A report from Rebuild by Design says 91% of congressional districts were hit by at least one federally-declared climate disaster between 2011 and 2023.

“Some of the heat in the Southwest this year might end up being along with the wildfires billion dollar disasters as well,” Tardy said.

They affect the overall economy, too. According to a report from Swiss Re Institute, a reinsurance group, the U.S. loses 0.4% of its GDP every year from floods, hurricanes and tropical storms, winter storms and severe thunderstorms.
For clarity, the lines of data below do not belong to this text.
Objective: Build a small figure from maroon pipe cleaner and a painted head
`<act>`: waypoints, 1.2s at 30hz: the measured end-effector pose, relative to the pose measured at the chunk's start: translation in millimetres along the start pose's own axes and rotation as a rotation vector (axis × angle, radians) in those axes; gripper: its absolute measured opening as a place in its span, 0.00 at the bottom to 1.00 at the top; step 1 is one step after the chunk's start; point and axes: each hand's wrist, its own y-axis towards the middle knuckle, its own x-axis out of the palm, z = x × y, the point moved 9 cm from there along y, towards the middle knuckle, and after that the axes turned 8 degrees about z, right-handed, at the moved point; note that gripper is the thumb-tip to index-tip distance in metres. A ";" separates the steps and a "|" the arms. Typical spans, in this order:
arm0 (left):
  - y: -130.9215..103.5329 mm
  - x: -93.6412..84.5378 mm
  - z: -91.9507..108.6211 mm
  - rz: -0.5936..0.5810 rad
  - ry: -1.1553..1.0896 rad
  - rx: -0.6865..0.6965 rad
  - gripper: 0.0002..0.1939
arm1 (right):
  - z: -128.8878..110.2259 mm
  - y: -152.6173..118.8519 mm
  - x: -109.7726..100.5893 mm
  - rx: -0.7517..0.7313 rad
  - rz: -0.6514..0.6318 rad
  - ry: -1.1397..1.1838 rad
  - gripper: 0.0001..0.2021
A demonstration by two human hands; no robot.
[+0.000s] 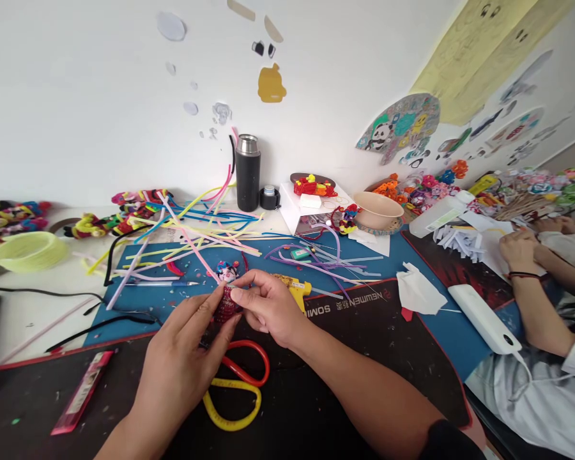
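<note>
A small doll with a dark red, speckled body (pixel 226 305) and a white face under a blue and red headpiece (pixel 227 271) stands upright between my hands. My left hand (pixel 186 345) grips its body from the left, thumb and fingers on either side. From the right, my right hand (pixel 268 306) pinches at the doll's upper body, just below the face; whatever lies between those fingertips is too small to tell. Below the hands lie scissors with one red handle (pixel 263 361) and one yellow handle (pixel 232 425). Behind my right hand is a yellow glue gun (pixel 299 291).
Loose pipe cleaners (pixel 206 220) spread across the blue mat. A black flask (pixel 248 176) and a beige bowl (pixel 378 211) stand near the wall. A pink packet (pixel 82 393) lies front left. At right are a white device (pixel 483 319) and another person's hands (pixel 517 249).
</note>
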 end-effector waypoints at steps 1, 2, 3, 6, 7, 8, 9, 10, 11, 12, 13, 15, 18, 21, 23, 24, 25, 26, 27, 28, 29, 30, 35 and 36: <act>-0.1 0.3 -0.1 -0.002 0.000 0.000 0.29 | -0.1 0.0 -0.3 0.000 0.003 -0.002 0.24; -0.2 0.4 -0.3 -0.003 0.000 -0.003 0.29 | -0.1 0.0 -0.5 0.003 0.005 -0.007 0.25; -0.3 0.5 -0.6 -0.004 -0.001 -0.006 0.29 | 0.1 -0.1 -0.7 0.006 0.006 -0.014 0.25; -0.5 0.8 -1.1 -0.004 -0.004 -0.013 0.28 | 0.1 -0.3 -0.6 0.010 0.002 -0.024 0.26; -0.5 0.9 -1.4 -0.003 -0.004 -0.015 0.28 | -0.3 -0.4 -0.6 0.007 0.001 -0.023 0.26; -0.6 0.8 -1.6 0.000 -0.003 -0.015 0.27 | -0.7 -0.5 -0.5 0.003 0.000 -0.021 0.25; -0.7 0.9 -1.7 0.001 -0.001 -0.014 0.27 | -1.0 -0.6 -0.5 0.000 0.000 -0.021 0.25; -0.9 1.1 -1.9 0.002 0.001 -0.013 0.27 | -1.1 -0.6 -0.5 -0.003 0.001 -0.023 0.25; -1.1 1.5 -2.2 0.000 0.005 -0.011 0.26 | -1.0 -0.6 -0.6 -0.005 0.002 -0.025 0.25; -1.4 2.1 -2.6 -0.003 0.008 -0.011 0.26 | -0.7 -0.5 -0.8 -0.004 0.004 -0.027 0.25; -1.7 2.7 -3.0 -0.005 0.010 -0.011 0.26 | -0.2 -0.3 -1.0 -0.002 0.006 -0.028 0.25; -2.5 3.8 -3.9 -0.008 0.011 -0.013 0.26 | 1.1 0.2 -1.6 0.006 0.011 -0.033 0.25; -4.0 5.8 -5.6 -0.011 0.000 -0.033 0.25 | 3.0 0.7 -3.3 0.022 0.025 -0.050 0.26; -5.5 7.4 -7.7 -0.009 -0.007 -0.064 0.24 | 3.2 0.7 -4.1 0.024 0.029 -0.048 0.27; -6.2 7.9 -8.1 -0.005 -0.008 -0.069 0.24 | 3.0 0.8 -4.1 0.021 0.028 -0.045 0.27; -6.5 8.3 -8.3 -0.006 -0.008 -0.070 0.24 | 3.1 0.9 -4.3 0.021 0.029 -0.045 0.27; -6.8 8.8 -8.7 -0.009 -0.008 -0.071 0.24 | 3.4 1.0 -4.5 0.023 0.031 -0.048 0.27; -7.0 9.1 -9.3 -0.011 -0.007 -0.073 0.24 | 3.8 1.2 -4.7 0.026 0.033 -0.050 0.28; -7.2 9.3 -10.0 -0.013 -0.006 -0.076 0.24 | 4.3 1.4 -4.7 0.028 0.034 -0.052 0.28; -7.3 9.2 -10.7 -0.012 -0.004 -0.078 0.24 | 4.6 1.5 -4.6 0.029 0.034 -0.053 0.28; -7.3 8.7 -11.2 -0.010 -0.003 -0.078 0.24 | 4.8 1.7 -4.5 0.029 0.035 -0.052 0.28; -7.3 8.0 -11.6 -0.006 -0.005 -0.077 0.24 | 4.9 1.8 -4.2 0.026 0.034 -0.050 0.27; -9.3 8.2 -22.0 -0.047 -0.081 -0.216 0.25 | 2.4 1.4 -1.9 -0.010 0.032 -0.039 0.25; -10.9 9.3 -27.3 -0.066 -0.101 -0.289 0.26 | 1.6 1.2 -1.7 -0.018 0.034 -0.041 0.25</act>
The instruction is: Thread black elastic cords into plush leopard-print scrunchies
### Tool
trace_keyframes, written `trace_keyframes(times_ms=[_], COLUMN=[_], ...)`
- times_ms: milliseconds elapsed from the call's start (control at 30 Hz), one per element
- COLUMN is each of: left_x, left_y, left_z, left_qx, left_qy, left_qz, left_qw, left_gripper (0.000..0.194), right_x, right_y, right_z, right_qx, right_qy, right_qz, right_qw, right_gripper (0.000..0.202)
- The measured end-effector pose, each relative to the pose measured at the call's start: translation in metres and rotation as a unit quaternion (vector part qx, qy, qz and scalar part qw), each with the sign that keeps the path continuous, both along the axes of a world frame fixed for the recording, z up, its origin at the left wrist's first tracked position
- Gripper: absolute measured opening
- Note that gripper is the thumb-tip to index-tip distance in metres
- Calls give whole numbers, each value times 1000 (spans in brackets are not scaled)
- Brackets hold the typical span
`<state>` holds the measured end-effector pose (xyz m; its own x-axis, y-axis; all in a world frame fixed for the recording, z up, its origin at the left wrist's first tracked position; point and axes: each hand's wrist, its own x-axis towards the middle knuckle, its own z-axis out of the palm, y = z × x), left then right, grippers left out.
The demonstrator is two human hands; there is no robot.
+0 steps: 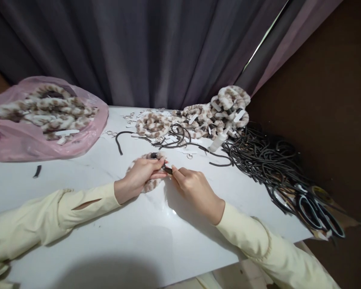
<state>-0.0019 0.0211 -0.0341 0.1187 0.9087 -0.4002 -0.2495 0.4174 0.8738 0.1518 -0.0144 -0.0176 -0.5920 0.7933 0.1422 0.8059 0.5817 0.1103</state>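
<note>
My left hand point(138, 173) is closed on a fluffy white-and-brown ring point(152, 185), which lies low over the white table point(132, 237). A black band point(153, 155) wraps part of the ring at its far side. My right hand point(195, 188) pinches a short dark piece point(168, 170) that reaches toward the left fingertips. Whether this piece is a tool or a strip, I cannot tell, and its other end is hidden by the fingers. Both hands meet near the middle of the table.
Several fluffy rings point(195, 114) with white tags are heaped at the back. More fill a pink plastic bag point(92, 138) on the left. Black cords point(258, 154) pile up at the right, with scissors point(309, 212) nearby. A clear bottle point(218, 141) lies tilted beside small metal clasps point(189, 155).
</note>
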Motion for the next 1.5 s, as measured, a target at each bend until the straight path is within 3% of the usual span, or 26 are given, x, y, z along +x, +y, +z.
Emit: trace_keyframes(times_ms=[133,333,467,567,733,1033,1500], left_x=[4,7,6,5,2,1,2], left_y=[-3,-5,-5,-6,-4,-2,-4], left_z=[-2,2,5,5,1,0,-2], left_qx=[12,2,3,21,41,36,17], left_qy=[-8,-12,-2,2,21,21,29], left_qz=[27,47,42,15,-7,7,12], left_qw=[1000,999,999,1000,999,999,999], left_gripper=[12,15,19,20,19,18,16], right_x=[-10,-18,-15,-10,-7,6,2], right_y=[-5,-2,8,12,5,4,9], right_z=[2,3,2,2,3,7,4], right_qx=[-22,-30,-65,-84,-79,-75,-119], right_qy=[-3,-14,105,190,209,276,279], right_qz=[-37,-42,-69,-83,-68,-62,-53], right_qw=[999,999,990,975,972,956,951], right_gripper=[25,27,14,18,16,22,25])
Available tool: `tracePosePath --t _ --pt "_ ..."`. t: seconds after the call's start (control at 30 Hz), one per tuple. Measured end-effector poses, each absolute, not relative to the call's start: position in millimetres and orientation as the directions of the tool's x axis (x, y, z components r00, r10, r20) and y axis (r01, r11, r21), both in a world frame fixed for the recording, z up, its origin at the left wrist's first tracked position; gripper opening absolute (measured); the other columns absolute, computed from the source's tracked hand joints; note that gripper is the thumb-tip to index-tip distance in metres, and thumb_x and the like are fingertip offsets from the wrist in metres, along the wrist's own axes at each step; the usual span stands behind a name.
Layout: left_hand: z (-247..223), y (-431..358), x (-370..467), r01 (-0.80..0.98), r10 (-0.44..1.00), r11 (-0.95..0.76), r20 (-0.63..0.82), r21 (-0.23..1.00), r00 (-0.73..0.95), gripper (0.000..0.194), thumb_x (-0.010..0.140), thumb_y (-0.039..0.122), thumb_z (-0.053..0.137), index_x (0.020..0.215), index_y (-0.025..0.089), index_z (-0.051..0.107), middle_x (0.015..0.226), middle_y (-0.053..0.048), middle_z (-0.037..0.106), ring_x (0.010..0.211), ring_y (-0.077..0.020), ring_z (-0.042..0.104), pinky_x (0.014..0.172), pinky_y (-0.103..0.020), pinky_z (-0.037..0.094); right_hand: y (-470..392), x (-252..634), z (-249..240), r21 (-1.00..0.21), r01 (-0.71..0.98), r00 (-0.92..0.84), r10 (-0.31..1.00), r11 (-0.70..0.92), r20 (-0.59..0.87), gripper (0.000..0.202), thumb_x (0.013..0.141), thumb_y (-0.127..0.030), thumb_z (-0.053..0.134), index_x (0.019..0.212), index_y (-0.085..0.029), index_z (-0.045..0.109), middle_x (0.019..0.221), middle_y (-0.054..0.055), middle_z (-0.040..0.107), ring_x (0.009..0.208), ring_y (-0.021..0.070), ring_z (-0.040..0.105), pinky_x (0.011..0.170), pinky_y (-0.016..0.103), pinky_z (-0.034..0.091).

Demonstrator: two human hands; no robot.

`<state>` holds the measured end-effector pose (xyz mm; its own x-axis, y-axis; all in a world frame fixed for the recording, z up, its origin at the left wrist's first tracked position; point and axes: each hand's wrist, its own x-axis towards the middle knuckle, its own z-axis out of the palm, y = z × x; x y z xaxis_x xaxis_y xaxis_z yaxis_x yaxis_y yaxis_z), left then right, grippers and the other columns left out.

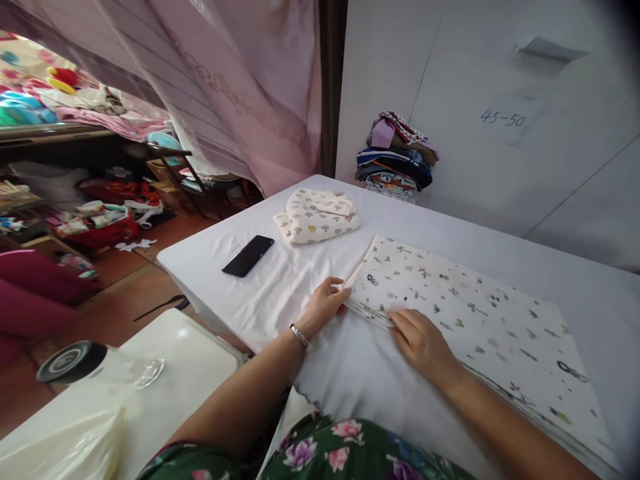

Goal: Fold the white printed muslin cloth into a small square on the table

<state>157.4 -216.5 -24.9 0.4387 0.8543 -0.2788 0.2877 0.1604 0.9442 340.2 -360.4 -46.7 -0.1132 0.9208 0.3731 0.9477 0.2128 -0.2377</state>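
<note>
A white cloth printed with small grey and green motifs [480, 313] lies folded in flat layers on the white-covered table [430, 223]. At its near left corner, my left hand [326, 301] pinches the edge between thumb and fingers. My right hand [420, 337] grips the near edge a little further right, fingertips on top and the thumb hidden. Between the two hands several stacked layers show along the edge. A second printed cloth [320, 217], folded into a bundle, rests further back, apart from both hands.
A black phone [249, 255] lies left of the bundle. Behind the table, a pile of folded clothes [397, 157] stands against the white wall. At the lower left, a white side table [195, 350] holds a clear cup with a dark lid [75, 361] and a plastic bag [75, 447].
</note>
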Motion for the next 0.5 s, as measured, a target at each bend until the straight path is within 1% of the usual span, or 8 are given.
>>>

That figure makes the U.S. the world’s second-biggest loser from climate events.

Meanwhile, despite the cost of recovery from Helene, FEMA insists it has what it needs for Hurricane Milton.

“Obviously big disasters like this create longer term needs and across the federal family,” said Keith Turi, FEMA’s acting associate administrator for response and recovery. “We’ll work on those at a later point, but for Helene and for Milton, we have the resources we need.”

But for some local leaders, like Tampa mayor Jane Castor, it’s beyond time for change.

“Helene really woke everyone up,” Castor said. “I can say in my entire time here in the city of Tampa, 64 years, I’ve never seen the damage that we saw with Helene, and Milton is on a whole other plateau.”

Milton will prove another test of our true preparedness for the destructive, expensive disasters of our new reality.